Note the '\U00A9': this is an escape sequence; the file is Unicode; '\U00A9' gives you the 'copyright' symbol '©'.


As stated, NIBs are more than their counterpart on Windows - or their counterpart on any other platform for that matter. They contain actual code. Explaining how all this works is beyond the scope of this series, but a common way of describing them is as 'freeze dried code': things are set, classes (code snippets) are initialised; when the system loads the app, this is all 'unarchived' and runs 'just like that'.

It's fairly unbelievable - and takes GUI program development to where it should be - but on no other platform do you come close to this.

When you're running Finder, the default GUI shell on OS X, your applications look like ordinary applications. They don't appear to have any 'app' extension. You can double click them and the applications will start.

But they're really directories containing all the logic of the application and the extension 'app' is hidden from view.
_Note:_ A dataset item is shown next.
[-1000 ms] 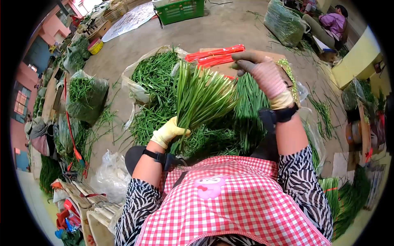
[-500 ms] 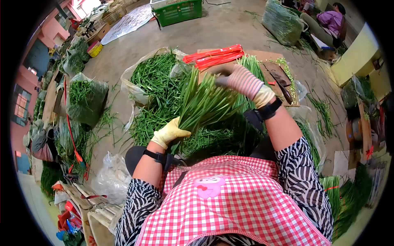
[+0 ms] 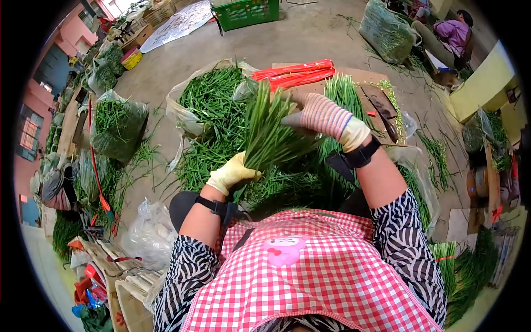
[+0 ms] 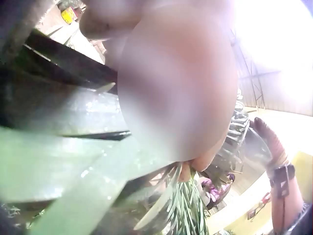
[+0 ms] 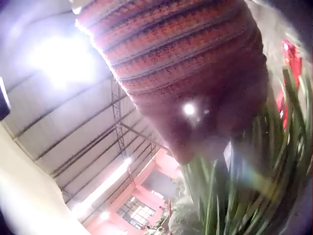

Because the resources are separated from the executable and not in the same file and because the Apple developers tools are free, ordinary users can with some work actually change the way their applications behave.

With a bit of practice - and patience - almost anyone can get good at this, and without ever having written a line of code in their lives. You can change keyboard shortcuts, menu titles, window layouts, captions on push buttons, tick boxes, radio buttons - almost anything you want. The app will remain the same, but you can make it 'look' and behave from the GUI POV in a way that suits you better.